要求: 根据以往的电话营销的数据,对用户进行分析,提取有价值的信息,并预测是否响应电话营销。 其他相关说明: 1.The zip file includes two datasets:
- bank-additional-full.csv with all examples, ordered by date (from May 2008 to November 2010).
- bank-additional.csv with 10% of the examples (4119), randomly selected from bank-additional-full.csv.

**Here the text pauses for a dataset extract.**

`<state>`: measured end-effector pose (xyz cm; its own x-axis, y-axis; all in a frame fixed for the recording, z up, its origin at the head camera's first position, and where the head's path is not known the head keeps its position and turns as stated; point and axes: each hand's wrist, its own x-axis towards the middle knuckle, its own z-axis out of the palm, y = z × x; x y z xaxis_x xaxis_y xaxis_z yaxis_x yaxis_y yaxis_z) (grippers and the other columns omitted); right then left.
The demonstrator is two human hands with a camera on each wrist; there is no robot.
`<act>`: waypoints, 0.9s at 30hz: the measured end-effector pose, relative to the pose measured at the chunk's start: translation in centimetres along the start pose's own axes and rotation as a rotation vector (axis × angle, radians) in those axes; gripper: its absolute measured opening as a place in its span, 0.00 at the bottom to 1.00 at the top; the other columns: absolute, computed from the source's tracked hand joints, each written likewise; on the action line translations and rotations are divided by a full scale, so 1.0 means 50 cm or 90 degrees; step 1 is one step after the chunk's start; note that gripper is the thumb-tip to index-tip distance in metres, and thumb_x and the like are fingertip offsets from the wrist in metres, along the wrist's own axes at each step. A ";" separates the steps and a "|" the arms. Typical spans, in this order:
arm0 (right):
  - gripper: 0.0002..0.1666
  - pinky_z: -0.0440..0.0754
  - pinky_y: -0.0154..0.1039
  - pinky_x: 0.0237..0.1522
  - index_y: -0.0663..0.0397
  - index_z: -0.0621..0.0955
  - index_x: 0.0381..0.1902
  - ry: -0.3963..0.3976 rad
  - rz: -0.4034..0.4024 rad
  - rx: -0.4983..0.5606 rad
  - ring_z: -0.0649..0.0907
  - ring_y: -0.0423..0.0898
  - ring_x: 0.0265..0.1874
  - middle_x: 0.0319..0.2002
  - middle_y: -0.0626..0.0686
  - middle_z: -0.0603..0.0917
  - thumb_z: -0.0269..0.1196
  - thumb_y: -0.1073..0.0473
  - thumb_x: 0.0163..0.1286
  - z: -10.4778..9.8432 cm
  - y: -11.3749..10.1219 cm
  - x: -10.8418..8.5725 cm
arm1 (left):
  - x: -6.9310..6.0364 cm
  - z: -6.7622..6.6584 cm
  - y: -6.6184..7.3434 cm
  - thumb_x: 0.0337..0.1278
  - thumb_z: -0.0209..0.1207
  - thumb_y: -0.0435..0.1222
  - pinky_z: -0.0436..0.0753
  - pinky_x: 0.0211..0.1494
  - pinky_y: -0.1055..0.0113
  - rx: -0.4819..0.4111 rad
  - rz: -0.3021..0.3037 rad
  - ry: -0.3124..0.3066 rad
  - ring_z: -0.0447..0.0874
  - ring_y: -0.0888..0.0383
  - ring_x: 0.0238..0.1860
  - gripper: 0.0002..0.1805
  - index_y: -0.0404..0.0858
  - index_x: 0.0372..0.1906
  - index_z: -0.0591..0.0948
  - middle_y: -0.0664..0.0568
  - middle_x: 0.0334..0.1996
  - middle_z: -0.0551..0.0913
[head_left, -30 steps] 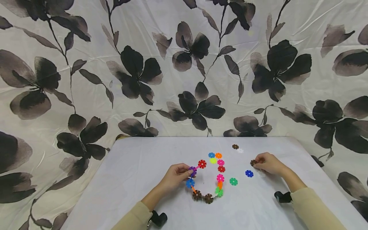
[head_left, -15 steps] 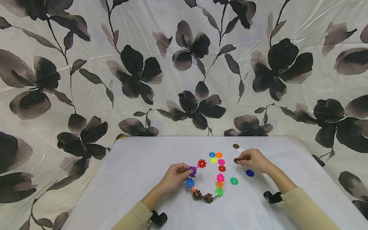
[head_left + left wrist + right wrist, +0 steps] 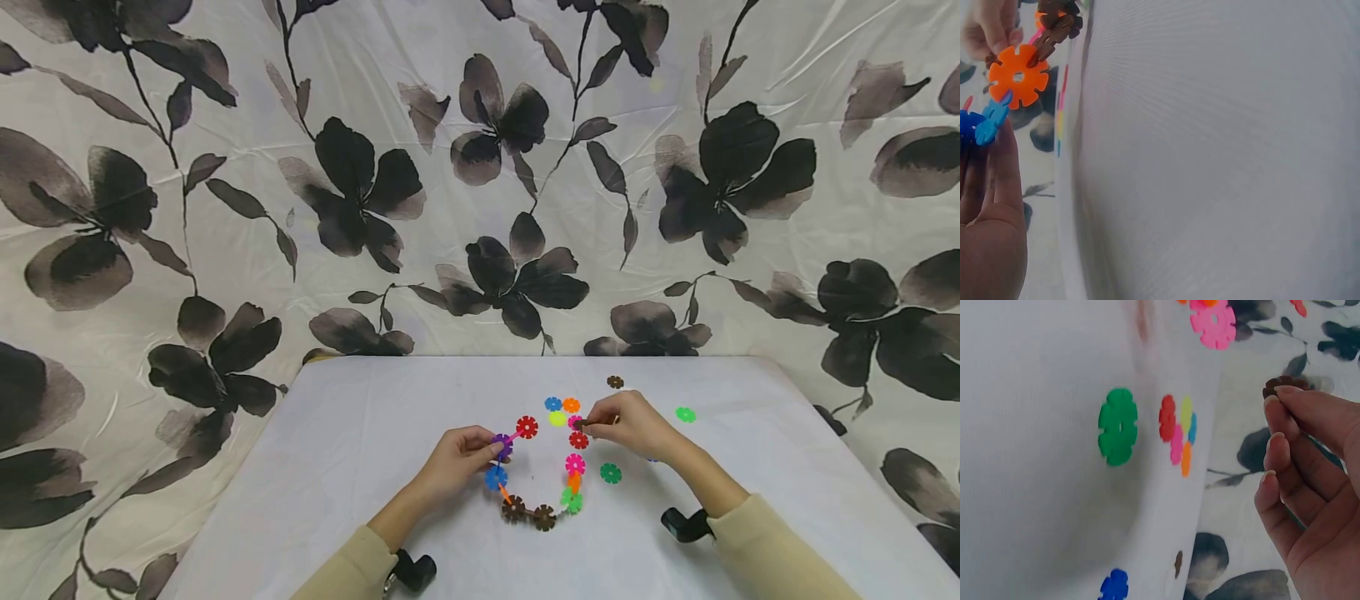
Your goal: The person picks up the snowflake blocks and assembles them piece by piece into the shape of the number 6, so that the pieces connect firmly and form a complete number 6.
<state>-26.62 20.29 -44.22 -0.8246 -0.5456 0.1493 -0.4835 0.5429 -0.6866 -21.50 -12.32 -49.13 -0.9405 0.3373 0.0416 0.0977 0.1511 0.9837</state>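
Observation:
A curved chain of slotted plastic flower-shaped discs stands above the table, including a red disc (image 3: 527, 427), a purple disc (image 3: 502, 447) and brown discs (image 3: 544, 517). My left hand (image 3: 459, 457) pinches the chain at the purple disc on its left side. In the left wrist view, an orange disc (image 3: 1019, 78) of the chain shows beyond the left hand (image 3: 991, 206). My right hand (image 3: 636, 423) pinches a single brown disc (image 3: 1285, 385) between thumb and forefinger. In the head view, this disc is over a loose pink disc, partly covering it.
Loose discs lie flat behind the chain: a blue one (image 3: 553, 404), an orange one (image 3: 572, 406), a yellow one (image 3: 557, 418) and a red one (image 3: 578, 440). Farther right are a dark green disc (image 3: 611, 473), a light green disc (image 3: 686, 414) and another brown disc (image 3: 615, 382).
My right hand has carried the brown disc leftwards from the right of the table toward the chain. A light green disc has come into sight behind the forearm. The left hand has stayed put.

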 end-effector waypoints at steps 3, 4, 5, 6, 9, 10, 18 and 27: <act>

The smallest dataset is provided to test more computationally demanding machine learning algorithms The binary classification goal is to predict if the client will subscribe a bank term deposit (variable y). 2.Number of Instances: 41188 for bank-additional-full.csv 3.Number of Attributes: 20 + output attribute. 4.Attribute information: Input variables:
1 - age (numeric) 2 - job : type of job (categorical: 'admin.', 'blue-collar', 'entrepreneur', 'housemaid', 'management', 'retired', 'self-employed', 'services', 'student', 'technician', 'unemployed', 'unknown') 3 - marital : marital status (categorical: 'divorced', 'married', 'single', 'unknown'; note: 'divorced' means divorced or widowed) 4 - education (categorical: 'basic.4y', 'basic.6y', 'basic.9y', 'high.school', 'illiterate', 'professional.course', 'university.degree', 'unknown') 5 - default: has credit in default? (categorical: 'no', 'yes', 'unknown') 6 - housing: has housing loan? (categorical: 'no', 'yes', 'unknown') 7 - loan: has personal loan? (categorical: 'no', 'yes', 'unknown')
8 - contact: contact communication type (categorical: 'cellular', 'telephone') 9 - month: last contact month of year (categorical: 'jan', 'feb', 'mar', ..., 'nov', 'dec') 10 - day_of_week: last contact day of the week (categorical: 'mon', 'tue', 'wed', 'thu', 'fri') 11 - duration: last contact duration, in seconds (numeric). Important note: this attribute highly affects the output target (e.g., if duration=0 then y='no'). Yet, the duration is not known before a call is performed. Also, after the end of the call y is obviously known. Thus, this input should only be included for benchmark purposes and should be discarded if the intention is to have a realistic predictive model.
12 - campaign: number of contacts performed during this campaign and for this client (numeric, includes last contact) 13 - pdays: number of days that passed by after the client was last contacted from a previous campaign (numeric; 999 means client was not previously contacted) 14 - previous: number of contacts performed before this campaign and for this client (numeric) 15 - poutcome: outcome of the previous marketing campaign (categorical: 'failure', 'nonexistent', 'success')
16 - emp.var.rate: employment variation rate - quarterly indicator (numeric) 17 - cons.price.idx: consumer price index - monthly indicator (numeric) 18 - cons.conf.idx: consumer confidence index - monthly indicator (numeric) 19 - euribor3m: euribor 3 month rate - daily indicator (numeric) 20 - nr.employed: number of employees - quarterly indicator (numeric) Output variable (desired target): 21 - y - has the client subscribed a term deposit? (binary: "yes", "no") 5.Missing Attribute Values: There are several missing values in some categorical attributes, all coded with the "unknown" label. These missing values can be treated as a possible class label or using deletion or imputation techniques.